Radical excision including surrounding periosteum is strongly recommended and recurrence is rare [7]. The resection is curative in almost all cases, provided that the entire lesion with its periosteal membrane is removed. These show low risk of recurrence or sarcomatous changes. The incidence of malignant change in multiple osteochondromatosis is higher than that in the solitary form (with 2–25% in multiple osteochondromatosis and 1–4% in solitary form) [4, 8]. Individuals with multiple osteochondromas show bone length discrepancy in long bones. Recurrences of osteochondromas affecting both long bones and jaws are only rarely reported [4].

4. Conclusion

Though osteochondromas are rare to occur in craniofacial bones, these bony lesions should sometimes lurk in the surgeons mind. Clinically, the presence of stalk like cortex continuous with the cortical bone suggests a true osteochondroma. These have tendency to grow parallel to the growth of the underlying parent bone as the patient’s age advances. These may be asymptomatic initially, but mechanical irritation and cosmetic deformity by an underlying exostosis frequently lead to surgical resection. Care is required to ensure that the resection neither violates normal host cortex by staying too deep nor leaves residual lesion by staying too shallow. The overlying bursa should be left intact, and the loose adhesive tissue should be dissected away, so that the bursa and the lesion are removed en bloc. As long as the entire cartilaginous cap or perichondrium is removed there should be no recurrence. Although the outcomes of treatment and prognosis are good, it is advisable to follow up these cases, as recurred cases have also been reported.

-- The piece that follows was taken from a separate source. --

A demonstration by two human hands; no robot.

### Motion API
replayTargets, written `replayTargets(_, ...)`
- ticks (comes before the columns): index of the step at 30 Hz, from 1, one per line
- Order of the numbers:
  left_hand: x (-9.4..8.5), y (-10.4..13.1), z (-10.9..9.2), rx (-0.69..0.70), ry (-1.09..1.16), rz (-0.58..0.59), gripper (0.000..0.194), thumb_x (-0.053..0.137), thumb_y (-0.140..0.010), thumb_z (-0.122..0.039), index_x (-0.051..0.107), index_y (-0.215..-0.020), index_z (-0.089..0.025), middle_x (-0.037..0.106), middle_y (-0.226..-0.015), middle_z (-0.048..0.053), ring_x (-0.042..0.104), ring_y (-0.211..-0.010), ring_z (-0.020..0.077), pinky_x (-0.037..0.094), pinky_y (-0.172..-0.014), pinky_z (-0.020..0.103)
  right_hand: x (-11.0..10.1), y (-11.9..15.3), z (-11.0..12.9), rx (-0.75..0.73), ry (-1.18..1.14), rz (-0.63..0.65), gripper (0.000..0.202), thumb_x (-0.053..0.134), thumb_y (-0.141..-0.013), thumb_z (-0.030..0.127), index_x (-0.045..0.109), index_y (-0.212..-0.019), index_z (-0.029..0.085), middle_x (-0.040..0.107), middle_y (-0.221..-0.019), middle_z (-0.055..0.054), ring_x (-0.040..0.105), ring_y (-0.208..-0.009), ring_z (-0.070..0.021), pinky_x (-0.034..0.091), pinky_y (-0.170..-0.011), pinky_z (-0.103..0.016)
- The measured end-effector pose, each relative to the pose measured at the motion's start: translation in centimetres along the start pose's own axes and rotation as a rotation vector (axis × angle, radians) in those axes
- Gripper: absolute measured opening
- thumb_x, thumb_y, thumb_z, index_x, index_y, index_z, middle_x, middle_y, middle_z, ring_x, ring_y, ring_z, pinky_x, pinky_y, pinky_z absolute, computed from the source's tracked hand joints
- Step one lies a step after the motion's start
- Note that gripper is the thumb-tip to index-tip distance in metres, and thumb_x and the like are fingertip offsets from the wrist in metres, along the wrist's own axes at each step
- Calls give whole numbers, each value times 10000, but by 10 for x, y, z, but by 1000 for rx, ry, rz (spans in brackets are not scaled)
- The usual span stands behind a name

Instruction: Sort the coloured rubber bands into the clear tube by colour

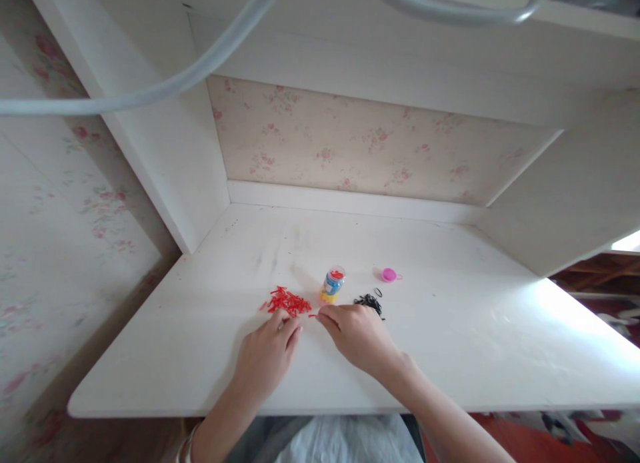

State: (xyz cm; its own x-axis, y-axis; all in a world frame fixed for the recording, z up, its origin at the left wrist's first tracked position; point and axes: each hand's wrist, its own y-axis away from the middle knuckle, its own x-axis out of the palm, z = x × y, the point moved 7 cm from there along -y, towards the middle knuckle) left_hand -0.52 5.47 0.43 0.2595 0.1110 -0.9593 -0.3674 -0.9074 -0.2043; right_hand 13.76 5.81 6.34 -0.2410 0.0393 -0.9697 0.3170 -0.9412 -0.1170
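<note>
A heap of small red rubber bands (284,301) lies on the white table. At its near edge is my left hand (267,353), thumb and fingers pinched together; whatever is between them is too small to make out. My right hand (357,333) is closed in a pinch, with a single red rubber band (313,316) poking out at its fingertips towards the left hand. Just beyond the right hand stands a small clear jar (333,283) with a blue and yellow label and red pieces inside near the top. Black rubber bands (369,302) are piled behind the right hand, partly covered by it.
A round pink lid (389,275) with a small loop lies right of the jar. One black band (379,292) sits apart from its pile. White panels enclose the table (200,356) on the left, back and right. A pale curved tube (200,73) crosses the upper view.
</note>
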Motion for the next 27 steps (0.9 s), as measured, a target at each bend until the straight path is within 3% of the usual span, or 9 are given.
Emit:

5. Future and Controversies

Recent genetic karyotyping studies suggest that they may represent a true neoplastic process and not a reactive one. Research is in early stage and further investigation is needed. As the bone length discrepancies are seen in some cases of long bone multiple osteochondromas, it is quite fair enough to keep a periodic record of length of the affected mandible mainly when it is seen in younger individuals.